You're running ESLint on your large codebase, and suddenly your terminal fills with worker thread errors. The linting process crashes halfway through, leaving you with incomplete results and a frustrating "ENOMEM: not enough memory" error. This happens specifically when ESLint tries to spawn multiple worker threads to speed up the linting process.
Here's what the error looks like:
$ eslint . --ext .js,.jsx,.ts,.tsx
Error: spawn ENOMEM
at ChildProcess.spawn (node:internal/child_process:413:11)
at Object.spawn (node:child_process:757:9)
at Linter.verifyAndFix (node_modules/eslint/lib/linter/linter.js:1543:29)

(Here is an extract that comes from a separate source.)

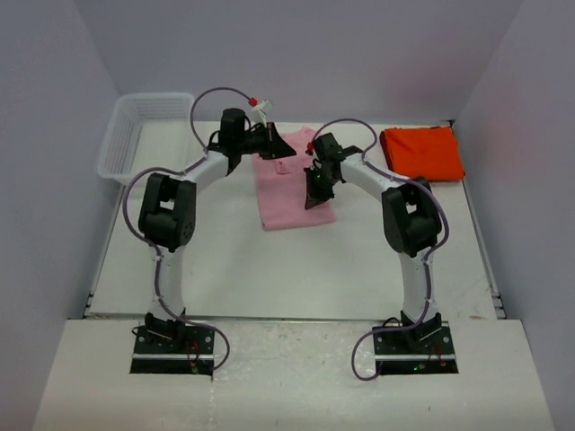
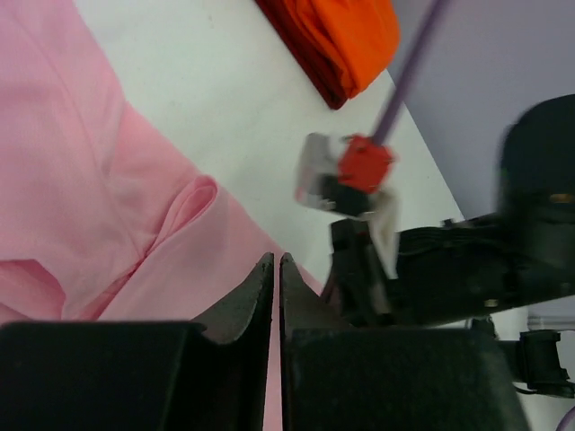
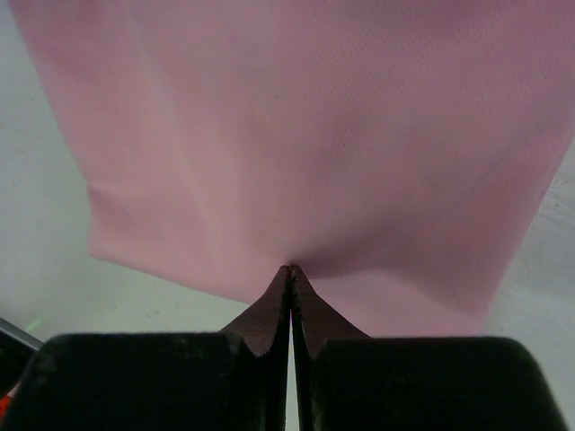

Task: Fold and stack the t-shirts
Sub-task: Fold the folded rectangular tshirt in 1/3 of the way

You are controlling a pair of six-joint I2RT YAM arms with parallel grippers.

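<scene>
— Where is the pink t-shirt found?

— From above it is seen laid as a long strip near the middle of the table, its length run from 12 to 6 o'clock. Some loose folds are seen in the cloth from the left wrist.

— And the orange-red t-shirt?

— It is seen folded into a flat block, well apart from the pink one, at about 2 o'clock from it, near the table's far right corner.

— How is the right gripper set?

— It is clenched on the pink t-shirt at the cloth's 3 o'clock edge. The fabric is puckered where it is pinched at the tips.

— And the left gripper?

— It is placed at the shirt's 11 o'clock corner. Its jaws are brought almost together, with only a thin slit left. Whether cloth is caught in them cannot be told.

— What else is seen?

— A white mesh basket is set at 10 o'clock, at the table's far left corner.
</scene>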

Oops! Something went wrong! :(
ESLint: 9.34.0
Fatal error: Worker thread exited with code 134
Step 1: Understanding the Error
ESLint v9 introduced enhanced multithread support to speed up linting in large projects. Instead of processing files sequentially, ESLint spawns multiple worker threads that lint files in parallel. Each worker thread requires its own memory allocation, configuration loading, and parser initialization.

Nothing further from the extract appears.